Recovering Canon: Renker Launches Sarah Morgan Bryan Piatt Digital Initiative
This past summer, Professor Elizabeth Renker launched a digital public humanities website about the poetry of Sarah Morgan Bryan Piatt (1836-1919), who published more than 600 poems in her lifetime. Piatt was born in Kentucky but lived most of her life in Ohio. After her death in 1919, she fell into obscurity, but was rediscovered in the 1990s.
Developed collaboratively with the Rare Books and Manuscripts Library and The Ohio State University Knowledge Bank, as well as with the help of graduate students, this digital initiative was launched to honor the centennial of Piatt’s death in 2019. The site represents the ongoing efforts of The Sarah Morgan Bryan Piatt Recovery Project, which aims to lay a foundation for future scholarship of Piatt’s work and offers free public access to the only known collection of poems published by Piatt in The New York Ledger. During her lifetime, she achieved celebrity status as a young woman poet, reaching national audiences by the age of twenty.
Renker has been working with Piatt’s poetry since the 1990s. She was preparing a syllabus for her graduate seminar on nineteenth-century American poetry when she discovered that two different scholars had, independently of one another, recently called Piatt “the great undiscovered poet of the nineteenth century.”
“The short version of the rest of the story,” says Renker, “Is that when I read the very first line of the very first poem I sat down to read, I instantly saw what they were talking about. I think I said ‘Oh my god’ out loud!”
Since then, Renker has been working on bringing Piatt back into cultural memory, especiallly because Piatt was such a prolific voice across mediums during a time of cultural conversion.
"[Piatt’s] got her finger on the pulse of the major upheavals of her age, including the Civil War, gender roles, Christian beliefs, subjugation of the lower by the upper classes, the challenges and hollow fantasies about marriage and motherhood, and transatlantic politics," says Renker.

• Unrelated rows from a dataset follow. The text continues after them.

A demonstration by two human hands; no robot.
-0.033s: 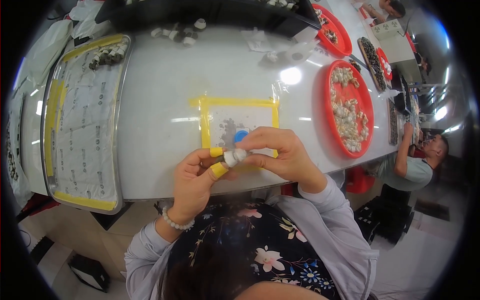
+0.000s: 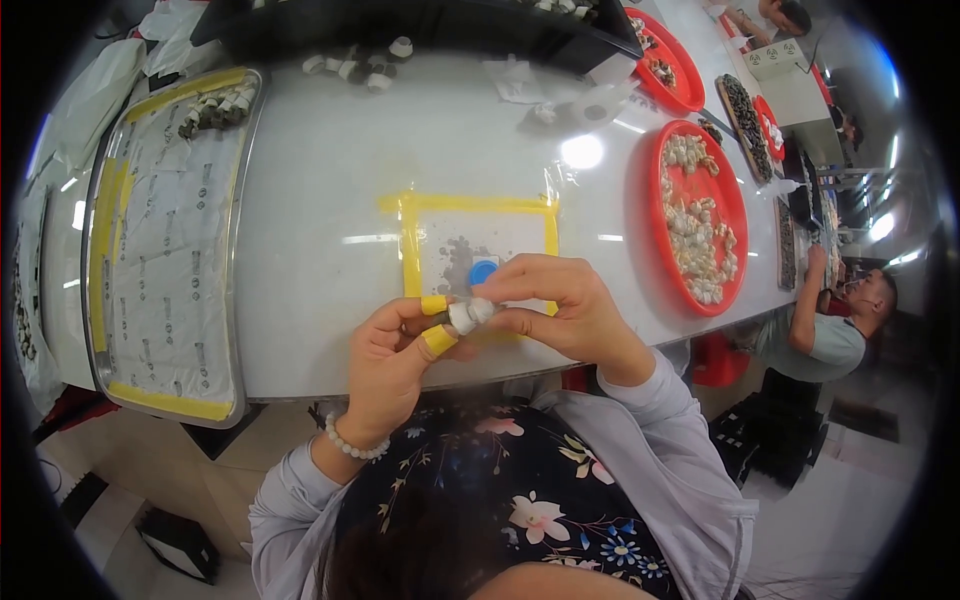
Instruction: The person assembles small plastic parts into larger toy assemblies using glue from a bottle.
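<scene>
Left hand [image 2: 392, 352], yellow-taped fingers [image 2: 437, 340], and right hand [image 2: 560, 305] both pinch a small white cylindrical part [image 2: 468, 315] above the white bench [image 2: 330, 200] edge. Just beyond: blue round cap [image 2: 483, 271] on yellow-taped square sheet [image 2: 480, 235]. Farther right, red oval tray [image 2: 735, 215] of pale pieces.

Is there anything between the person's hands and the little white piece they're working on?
No, nothing visible is in the way. The left hand, with yellow tape on its fingertips, and the right hand both already pinch the small white cylindrical piece between them, above the white table near the yellow-taped square and small blue round cap.
</scene>
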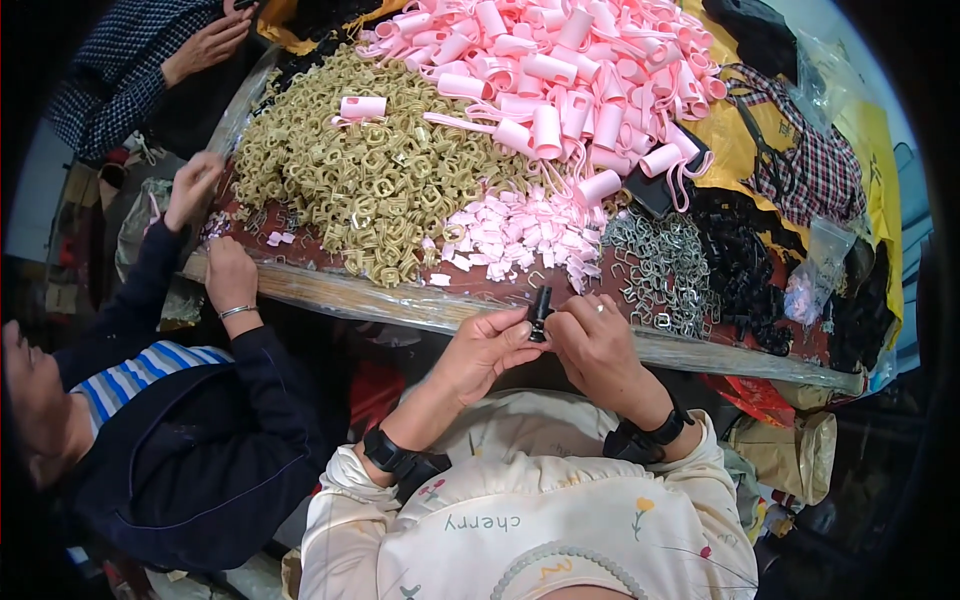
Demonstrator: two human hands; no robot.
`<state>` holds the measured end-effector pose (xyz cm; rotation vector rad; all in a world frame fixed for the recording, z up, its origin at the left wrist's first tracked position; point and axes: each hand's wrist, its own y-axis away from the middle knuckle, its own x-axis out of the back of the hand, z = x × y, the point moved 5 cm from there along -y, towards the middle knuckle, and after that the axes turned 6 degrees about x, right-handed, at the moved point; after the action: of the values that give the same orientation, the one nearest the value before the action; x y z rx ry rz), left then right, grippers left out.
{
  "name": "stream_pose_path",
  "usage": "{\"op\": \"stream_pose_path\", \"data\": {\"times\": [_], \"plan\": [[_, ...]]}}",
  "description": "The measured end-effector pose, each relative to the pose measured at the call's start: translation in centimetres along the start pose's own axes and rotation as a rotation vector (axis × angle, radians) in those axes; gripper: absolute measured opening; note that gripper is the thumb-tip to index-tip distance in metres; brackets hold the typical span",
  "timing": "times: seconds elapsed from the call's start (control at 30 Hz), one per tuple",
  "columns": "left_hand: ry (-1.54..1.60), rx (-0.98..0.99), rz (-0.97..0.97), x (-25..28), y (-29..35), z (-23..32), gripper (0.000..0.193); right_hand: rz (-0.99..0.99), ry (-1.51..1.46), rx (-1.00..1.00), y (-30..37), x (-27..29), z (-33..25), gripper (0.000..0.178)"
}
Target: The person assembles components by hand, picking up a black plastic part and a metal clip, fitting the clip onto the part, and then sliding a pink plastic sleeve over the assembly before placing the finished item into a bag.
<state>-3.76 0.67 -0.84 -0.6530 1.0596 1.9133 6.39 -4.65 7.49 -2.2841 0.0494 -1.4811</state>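
Note:
In front of my chest, at the near edge of the table, I hold a small black plastic piece (542, 302) between both hands. It points up and away, and its exact kind is unclear. My left hand (487, 352) pinches its lower end between thumb and fingers. My right hand (598, 345) closes on the same piece from the other side, its fingertips partly hidden. Just beyond my hands lie small pale pink pieces (505, 235). Silver bent-wire loops (655, 262) are heaped beyond my right hand, with black plastic parts (738, 258) farther right.
Khaki square rings (350, 190) and pink tubes with straps (590, 75) form large piles behind. A dark phone (655, 190) and scissors (768, 150) lie at right, near a clear bag (818, 262). A co-worker's hand (232, 275) is at left; another person's hand (208, 48) is farther back.

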Motion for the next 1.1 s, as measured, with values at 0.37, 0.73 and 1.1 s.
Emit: {"op": "stream_pose_path", "data": {"times": [0.37, 0.73, 1.1], "plan": [[0.134, 0.051, -0.071, 1.1, -1.0, 0.1, 0.029, 0.055, 0.015, -0.023, -0.6, -0.8, 0.4, 0.014], [-0.044, 0.015, 0.000, 1.2, -1.4, 1.1, 0.030, 0.055, -0.139, -0.002, -1.1, -1.2, 1.5, 0.014], [-0.020, -0.295, 0.193, 4.8, 1.0, 4.6, 0.024, -0.095, -0.935, -0.261, -4.8, -5.9, 5.4, 0.014]]}}
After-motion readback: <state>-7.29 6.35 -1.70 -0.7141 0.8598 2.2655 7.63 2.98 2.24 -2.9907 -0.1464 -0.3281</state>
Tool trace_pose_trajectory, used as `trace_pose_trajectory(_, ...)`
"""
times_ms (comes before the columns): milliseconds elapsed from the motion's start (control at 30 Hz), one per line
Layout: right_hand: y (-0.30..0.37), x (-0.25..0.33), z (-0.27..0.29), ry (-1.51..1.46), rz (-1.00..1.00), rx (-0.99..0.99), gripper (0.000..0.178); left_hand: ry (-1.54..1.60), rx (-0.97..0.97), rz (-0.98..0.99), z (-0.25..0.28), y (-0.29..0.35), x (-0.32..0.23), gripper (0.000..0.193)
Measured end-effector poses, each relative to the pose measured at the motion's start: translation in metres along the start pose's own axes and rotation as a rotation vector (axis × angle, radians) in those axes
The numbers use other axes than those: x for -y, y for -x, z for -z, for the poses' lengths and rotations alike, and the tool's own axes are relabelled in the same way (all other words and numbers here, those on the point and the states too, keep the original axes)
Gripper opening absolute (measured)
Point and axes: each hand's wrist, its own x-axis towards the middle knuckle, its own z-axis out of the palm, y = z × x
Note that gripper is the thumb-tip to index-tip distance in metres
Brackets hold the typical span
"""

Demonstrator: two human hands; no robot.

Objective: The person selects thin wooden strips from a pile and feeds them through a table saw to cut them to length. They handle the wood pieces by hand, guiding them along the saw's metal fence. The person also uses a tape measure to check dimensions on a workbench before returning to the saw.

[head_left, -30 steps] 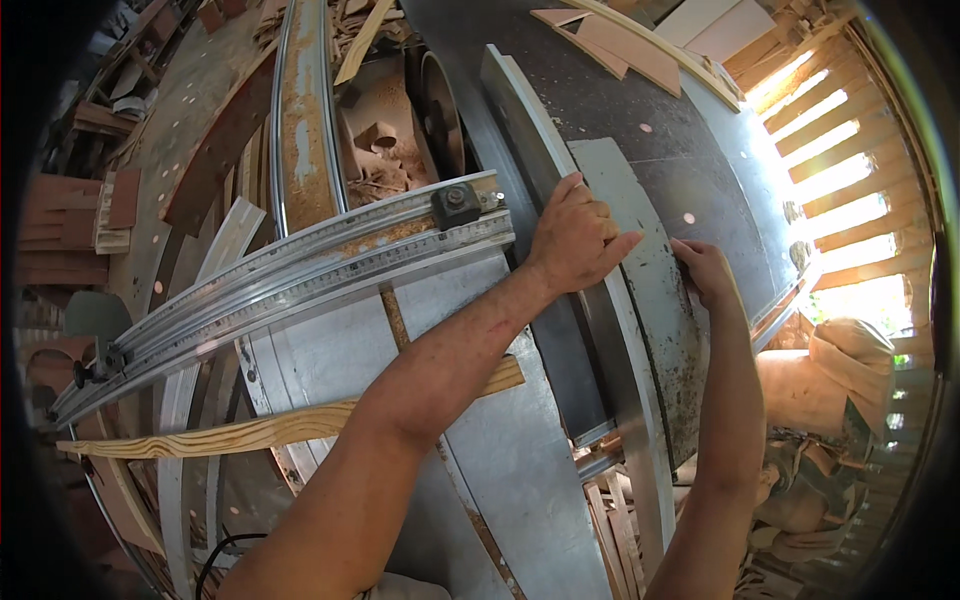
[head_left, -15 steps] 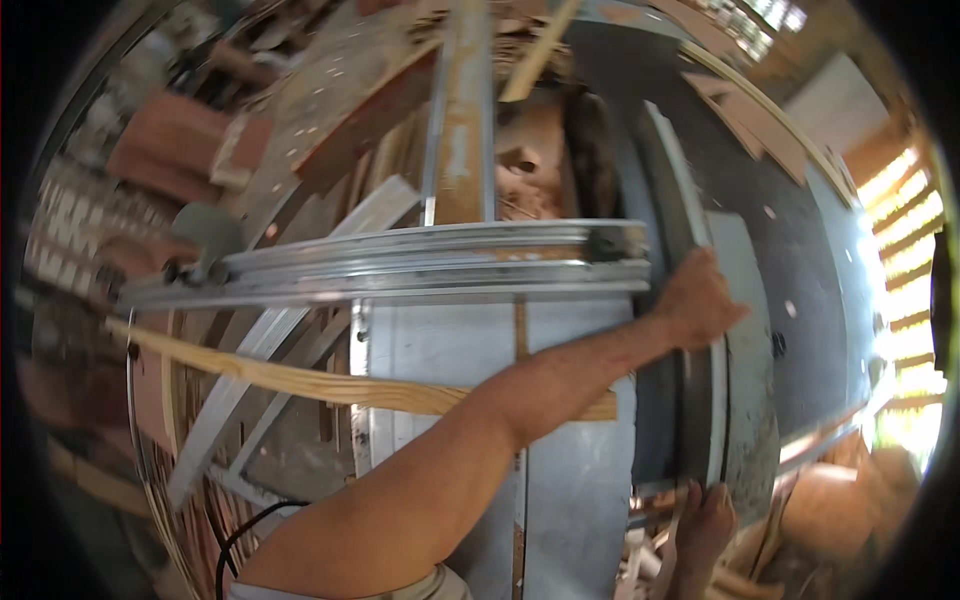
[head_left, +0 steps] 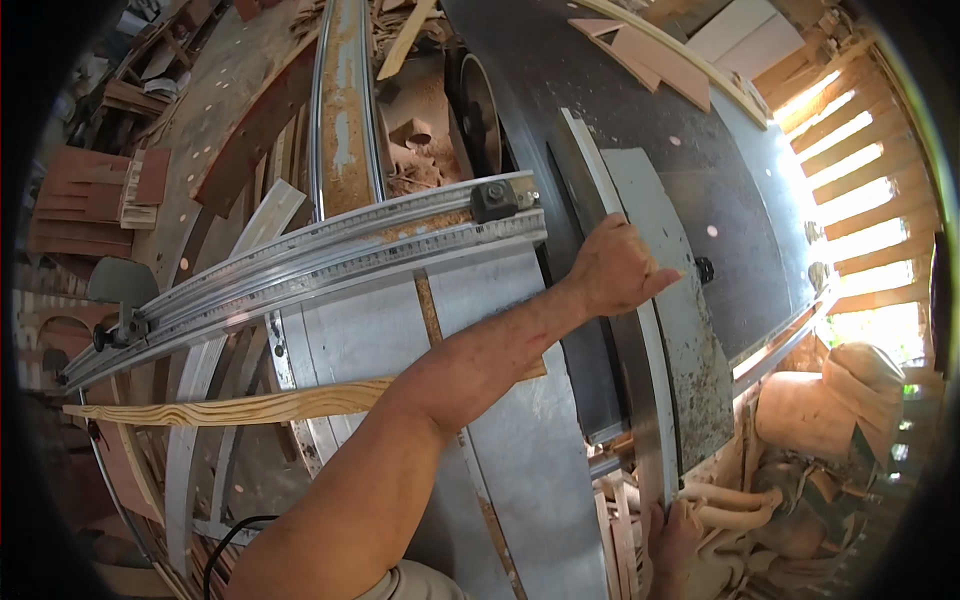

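My left hand [head_left: 618, 268] is closed over the top of a long metal rip fence [head_left: 648, 390] on a table saw, its thumb pointing right. Low in the picture, my right hand [head_left: 675, 535] has its fingers curled at the fence's near end; part of that grip is hidden. A grey plate [head_left: 665, 260] lies along the fence's right side, with a black knob [head_left: 705, 270] beside it. Under my left forearm, a pale wooden strip [head_left: 240, 407] lies across the silver sliding table [head_left: 370, 330].
An aluminium crosscut fence [head_left: 330, 255] with a black clamp block [head_left: 493, 200] spans the sliding table. Beyond it, a dark round disc [head_left: 480, 115] stands beside a sawdust-filled opening [head_left: 420, 150]. Wood offcuts [head_left: 650, 60] lie on the dark saw top [head_left: 740, 220]. A slatted wall [head_left: 850, 200] rises at right.
My view has swung, so the saw appears tilted and farther left. Both hands still hold the rip fence at about the same spots; I cannot tell whether the fence itself has shifted.
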Motion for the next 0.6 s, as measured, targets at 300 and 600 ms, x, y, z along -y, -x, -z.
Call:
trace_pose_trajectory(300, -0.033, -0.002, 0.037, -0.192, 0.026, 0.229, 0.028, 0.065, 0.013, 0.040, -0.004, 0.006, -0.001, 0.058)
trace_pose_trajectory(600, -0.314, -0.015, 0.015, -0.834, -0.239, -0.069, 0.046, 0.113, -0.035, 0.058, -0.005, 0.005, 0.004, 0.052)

In addition to discussing Piatt as a relevant writer during her lifetime, Renker's research introduces the discussion about Piatt as a figure worthy of canonical status today.
“She’s got a really powerful poetic voice. She replays and then talks back to the poetic and social conventions of her time with both shrewdness and irony...My undergraduate students love her for her intensity and her irony. Now is the time when she’s finding a whole new audience,” says Renker.